Rabbi - Women - Modern Orthodox Trends

Modern Orthodox Trends

Furthermore, several efforts are underway within Modern Orthodox communities to include qualified women in activities traditionally limited to rabbis:

  • In the United States, Modern Orthodox rabbis Avi Weiss and Saul Berman created an advanced educational institute for women called Torat Miriam. They do not claim that the graduates of this institute are rabbis, but that the long term goal is to have women "work on a professional level in the synagogue," he said. (Helmreich, 1997)
  • Rabbi Aryeh Strikovski (Mahanayim Yeshiva and Pardes Institute) worked in the 1990s with Rabbi Avraham Shapira (then a co-Chief rabbi of Israel) to initiate the program for training Orthodox women as halakhic Toanot ("advocates") in rabbinic courts. They have since trained nearly seventy women. Strikovski states that "The knowledge one requires to become a court advocate is more than a regular ordination, and now to pass certification is much more difficult than to get ordination." The use of Toanot is not restricted to any one segment of Orthodoxy; in Israel they have worked with Haredi and Modern Orthodox Jews.
  • In Israel and America a growing number of Orthodox women are being trained as yoatzot halacha ("halachic advisors"), who serve many in communities ranging from Haredi to Modern Orthodox.
  • At Nishmat, the Jerusalem Center for Advanced Jewish Study for Women, Orthodox women may study the laws of family purity at the same level of detail that Orthodox males do. The purpose is for them to be able to act as halakhic advisors for other women, a role that traditionally was limited to male rabbis.

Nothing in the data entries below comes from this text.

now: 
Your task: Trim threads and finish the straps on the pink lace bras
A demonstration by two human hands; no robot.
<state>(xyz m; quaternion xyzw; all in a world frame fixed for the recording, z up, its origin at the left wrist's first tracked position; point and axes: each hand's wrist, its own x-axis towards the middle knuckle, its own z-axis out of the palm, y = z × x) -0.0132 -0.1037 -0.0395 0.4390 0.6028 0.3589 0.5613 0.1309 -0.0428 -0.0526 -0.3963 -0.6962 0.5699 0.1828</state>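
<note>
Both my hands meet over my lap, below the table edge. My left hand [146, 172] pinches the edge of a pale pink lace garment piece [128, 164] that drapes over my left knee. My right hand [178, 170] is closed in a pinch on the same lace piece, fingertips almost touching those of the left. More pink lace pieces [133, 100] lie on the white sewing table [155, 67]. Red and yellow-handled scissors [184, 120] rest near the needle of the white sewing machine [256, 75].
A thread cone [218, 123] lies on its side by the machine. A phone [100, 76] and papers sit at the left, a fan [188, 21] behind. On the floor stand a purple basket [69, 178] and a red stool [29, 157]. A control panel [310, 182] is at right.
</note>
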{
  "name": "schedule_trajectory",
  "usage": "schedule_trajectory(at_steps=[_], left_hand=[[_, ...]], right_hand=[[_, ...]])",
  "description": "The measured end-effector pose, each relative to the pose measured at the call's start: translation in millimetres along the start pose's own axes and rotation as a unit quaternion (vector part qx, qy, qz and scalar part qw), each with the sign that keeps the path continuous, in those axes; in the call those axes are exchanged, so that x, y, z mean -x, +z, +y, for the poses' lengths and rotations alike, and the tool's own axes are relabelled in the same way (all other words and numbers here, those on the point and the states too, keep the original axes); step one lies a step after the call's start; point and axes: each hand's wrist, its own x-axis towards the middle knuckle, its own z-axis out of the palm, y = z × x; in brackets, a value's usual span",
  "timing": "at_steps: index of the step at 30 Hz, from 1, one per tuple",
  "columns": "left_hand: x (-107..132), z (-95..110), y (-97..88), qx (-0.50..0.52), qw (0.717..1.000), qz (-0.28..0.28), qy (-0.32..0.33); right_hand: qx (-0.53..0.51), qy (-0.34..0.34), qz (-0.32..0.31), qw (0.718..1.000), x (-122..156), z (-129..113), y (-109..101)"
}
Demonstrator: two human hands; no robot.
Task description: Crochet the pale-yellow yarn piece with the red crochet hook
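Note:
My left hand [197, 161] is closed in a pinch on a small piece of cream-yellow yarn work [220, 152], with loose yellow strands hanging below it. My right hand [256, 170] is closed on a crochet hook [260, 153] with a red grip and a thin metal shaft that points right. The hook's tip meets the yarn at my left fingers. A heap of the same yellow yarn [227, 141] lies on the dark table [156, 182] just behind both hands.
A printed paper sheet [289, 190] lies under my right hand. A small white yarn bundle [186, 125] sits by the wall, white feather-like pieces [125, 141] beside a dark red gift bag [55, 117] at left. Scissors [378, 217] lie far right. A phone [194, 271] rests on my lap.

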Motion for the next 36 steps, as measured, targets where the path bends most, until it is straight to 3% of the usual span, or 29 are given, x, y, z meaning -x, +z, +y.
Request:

This course of study is overseen by Rabbi Yaakov Varhaftig.
  • Rahel Berkovits, an Orthodox Talmud teacher at Jerusalem's Pardes Institute of Jewish Studies, states that as a result of such changes in Haredi and Modern Orthodox Judaism, "Orthodox women have founded and overseen prayer communities, argue cases in rabbinic courts, advise on halachic issues, and dominate in social work activities that are all very associated with the role a rabbi performs, even though these women do not have the official title of rabbi."
  • In 2009, Orthodox Rabbi Avi Weiss founded Yeshivat Maharat, a school which "is dedicated to giving Orthodox women proficiency in learning and teaching Talmud, understanding Jewish law and its application to everyday life as well as the other tools necessary to be Jewish communal leaders." . Those women who graduate from Yeshivat Maharat are given the title of Maharat, which "is an acronym, in Hebrew, for manhigot hilkhatiot, rukhaniot vTorahniot, meaning, someone who is a spiritual leader trained in Torah and the intricacies of Jewish law.". They are then placed in Orthodox Jewish synagogues as "spiritual and halakhic leaders," although not rabbis.